§ **Your task**
In the material below, find the line containing "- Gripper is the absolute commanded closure" and the line containing "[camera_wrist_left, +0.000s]", then reproduce exactly both of them and every line between, and nothing else.

§ **Data provided**
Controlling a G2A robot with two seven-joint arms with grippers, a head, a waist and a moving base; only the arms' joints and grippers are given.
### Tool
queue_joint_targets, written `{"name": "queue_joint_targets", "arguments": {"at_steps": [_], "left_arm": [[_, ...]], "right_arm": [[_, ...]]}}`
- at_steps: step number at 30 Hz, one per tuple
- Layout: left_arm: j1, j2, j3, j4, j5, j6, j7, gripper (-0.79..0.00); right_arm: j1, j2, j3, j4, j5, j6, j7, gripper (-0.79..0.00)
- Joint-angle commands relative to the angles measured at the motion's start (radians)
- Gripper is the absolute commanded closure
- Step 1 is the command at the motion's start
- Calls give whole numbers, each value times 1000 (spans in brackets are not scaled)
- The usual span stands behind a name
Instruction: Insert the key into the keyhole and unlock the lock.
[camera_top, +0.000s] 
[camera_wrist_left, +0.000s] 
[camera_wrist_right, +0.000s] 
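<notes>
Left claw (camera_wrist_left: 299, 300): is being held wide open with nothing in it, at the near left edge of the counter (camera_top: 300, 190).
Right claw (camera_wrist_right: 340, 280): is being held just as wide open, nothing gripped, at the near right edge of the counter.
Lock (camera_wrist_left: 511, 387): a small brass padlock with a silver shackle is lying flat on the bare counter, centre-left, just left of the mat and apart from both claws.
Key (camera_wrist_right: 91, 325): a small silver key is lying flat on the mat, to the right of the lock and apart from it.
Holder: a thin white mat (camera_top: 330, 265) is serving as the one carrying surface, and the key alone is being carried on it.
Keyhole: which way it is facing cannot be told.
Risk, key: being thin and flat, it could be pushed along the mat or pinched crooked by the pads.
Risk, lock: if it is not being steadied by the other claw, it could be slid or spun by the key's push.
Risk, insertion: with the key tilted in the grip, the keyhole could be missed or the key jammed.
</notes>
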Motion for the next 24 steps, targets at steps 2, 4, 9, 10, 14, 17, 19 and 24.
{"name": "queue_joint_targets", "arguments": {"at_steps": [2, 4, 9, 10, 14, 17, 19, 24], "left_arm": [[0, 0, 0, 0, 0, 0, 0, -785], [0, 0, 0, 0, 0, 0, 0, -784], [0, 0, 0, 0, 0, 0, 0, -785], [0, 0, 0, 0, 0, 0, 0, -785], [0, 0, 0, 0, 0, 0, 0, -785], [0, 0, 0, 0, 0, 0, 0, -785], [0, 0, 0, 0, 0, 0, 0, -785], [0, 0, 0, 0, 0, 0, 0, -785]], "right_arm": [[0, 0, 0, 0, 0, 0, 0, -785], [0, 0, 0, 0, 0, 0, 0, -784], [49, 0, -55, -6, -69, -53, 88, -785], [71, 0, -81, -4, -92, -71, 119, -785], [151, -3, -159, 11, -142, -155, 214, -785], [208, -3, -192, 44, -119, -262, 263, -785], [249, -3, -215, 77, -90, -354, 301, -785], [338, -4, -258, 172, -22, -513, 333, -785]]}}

§ **Output below**
- Gripper is the absolute commanded closure
- Step 1 is the command at the motion's start
- Calls give whole numbers, each value times 1000 (spans in brackets are not scaled)
- The usual span stands behind a name
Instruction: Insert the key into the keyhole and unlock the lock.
[camera_top, +0.000s] 
[camera_wrist_left, +0.000s] 

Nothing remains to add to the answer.